### INSTRUCTIONS FOR THE TASK
Could you please retype all of the data below exactly?

### EXERCISE DATA
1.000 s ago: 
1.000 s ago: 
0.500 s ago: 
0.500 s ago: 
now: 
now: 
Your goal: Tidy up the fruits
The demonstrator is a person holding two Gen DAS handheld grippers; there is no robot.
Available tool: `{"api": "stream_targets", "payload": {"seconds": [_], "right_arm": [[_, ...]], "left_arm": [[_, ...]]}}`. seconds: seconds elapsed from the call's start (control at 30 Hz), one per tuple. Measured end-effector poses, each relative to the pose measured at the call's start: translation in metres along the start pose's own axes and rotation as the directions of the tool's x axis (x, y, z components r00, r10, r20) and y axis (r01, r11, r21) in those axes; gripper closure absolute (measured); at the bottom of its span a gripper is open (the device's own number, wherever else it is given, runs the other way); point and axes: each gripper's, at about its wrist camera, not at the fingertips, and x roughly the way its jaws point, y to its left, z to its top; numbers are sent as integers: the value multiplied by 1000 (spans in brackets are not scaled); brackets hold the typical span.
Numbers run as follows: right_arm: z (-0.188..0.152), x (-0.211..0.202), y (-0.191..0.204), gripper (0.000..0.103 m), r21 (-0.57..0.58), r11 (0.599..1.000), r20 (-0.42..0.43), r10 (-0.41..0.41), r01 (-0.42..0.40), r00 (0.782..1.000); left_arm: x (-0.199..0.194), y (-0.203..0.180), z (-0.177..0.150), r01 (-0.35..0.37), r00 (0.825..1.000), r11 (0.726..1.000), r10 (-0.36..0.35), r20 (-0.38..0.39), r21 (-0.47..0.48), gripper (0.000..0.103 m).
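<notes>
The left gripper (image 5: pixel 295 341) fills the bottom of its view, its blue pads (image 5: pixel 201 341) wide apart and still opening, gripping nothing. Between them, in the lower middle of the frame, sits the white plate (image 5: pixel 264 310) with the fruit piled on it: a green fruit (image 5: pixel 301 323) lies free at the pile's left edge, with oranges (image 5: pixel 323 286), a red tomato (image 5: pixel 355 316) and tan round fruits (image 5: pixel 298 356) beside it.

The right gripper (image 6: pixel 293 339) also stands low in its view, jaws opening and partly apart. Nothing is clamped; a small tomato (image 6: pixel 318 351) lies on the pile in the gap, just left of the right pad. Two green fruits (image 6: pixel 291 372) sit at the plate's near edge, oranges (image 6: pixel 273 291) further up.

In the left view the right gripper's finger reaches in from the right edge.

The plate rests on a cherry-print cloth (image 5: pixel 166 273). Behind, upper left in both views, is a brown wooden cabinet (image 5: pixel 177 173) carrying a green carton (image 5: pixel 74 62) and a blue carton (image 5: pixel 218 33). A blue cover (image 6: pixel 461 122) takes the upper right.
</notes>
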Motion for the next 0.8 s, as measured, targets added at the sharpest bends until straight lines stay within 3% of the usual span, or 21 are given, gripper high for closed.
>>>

### RESULT OF THIS TASK
1.000 s ago: 
1.000 s ago: 
0.500 s ago: 
0.500 s ago: 
now: 
now: 
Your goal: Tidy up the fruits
The demonstrator is a person holding two Gen DAS handheld grippers; there is no robot.
Available tool: `{"api": "stream_targets", "payload": {"seconds": [_], "right_arm": [[_, ...]], "left_arm": [[_, ...]]}}`. seconds: seconds elapsed from the call's start (control at 30 Hz), one per tuple. Measured end-effector poses, each relative to the pose measured at the call's start: translation in metres along the start pose's own axes and rotation as the directions of the tool's x axis (x, y, z components r00, r10, r20) and y axis (r01, r11, r21) in those axes; gripper closure absolute (measured); at the bottom of its span a gripper is open (the device's own number, wherever else it is given, runs the other way); point and axes: each gripper's, at about its wrist camera, not at the fingertips, and x roughly the way its jaws point, y to its left, z to its top; numbers are sent as integers: the value multiplied by 1000 (spans in brackets are not scaled); brackets hold the typical span.
Numbers run as follows: right_arm: z (-0.188..0.152), x (-0.211..0.202), y (-0.191..0.204), gripper (0.000..0.103 m), r21 (-0.57..0.58), r11 (0.599..1.000), r20 (-0.42..0.43), r10 (-0.41..0.41), r01 (-0.42..0.40), r00 (0.782..1.000); left_arm: x (-0.199..0.194), y (-0.203..0.180), z (-0.177..0.150), r01 (-0.35..0.37), r00 (0.825..1.000), r11 (0.726..1.000), r10 (-0.36..0.35), r20 (-0.38..0.39), r21 (-0.47..0.48), gripper (0.000..0.103 m).
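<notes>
The left gripper (image 5: pixel 295 341) fills the bottom of its view, its blue pads (image 5: pixel 201 341) wide apart and still opening, gripping nothing. Between them, in the lower middle of the frame, sits the white plate (image 5: pixel 264 310) with the fruit piled on it: a green fruit (image 5: pixel 301 323) lies free at the pile's left edge, with oranges (image 5: pixel 323 286), a red tomato (image 5: pixel 355 316) and tan round fruits (image 5: pixel 298 356) beside it.

The right gripper (image 6: pixel 293 339) also stands low in its view, jaws opening and partly apart. Nothing is clamped; a small tomato (image 6: pixel 318 351) lies on the pile in the gap, just left of the right pad. Two green fruits (image 6: pixel 291 372) sit at the plate's near edge, oranges (image 6: pixel 273 291) further up.

In the left view the right gripper's finger reaches in from the right edge.

The plate rests on a cherry-print cloth (image 5: pixel 166 273). Behind, upper left in both views, is a brown wooden cabinet (image 5: pixel 177 173) carrying a green carton (image 5: pixel 74 62) and a blue carton (image 5: pixel 218 33). A blue cover (image 6: pixel 461 122) takes the upper right.
</notes>
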Motion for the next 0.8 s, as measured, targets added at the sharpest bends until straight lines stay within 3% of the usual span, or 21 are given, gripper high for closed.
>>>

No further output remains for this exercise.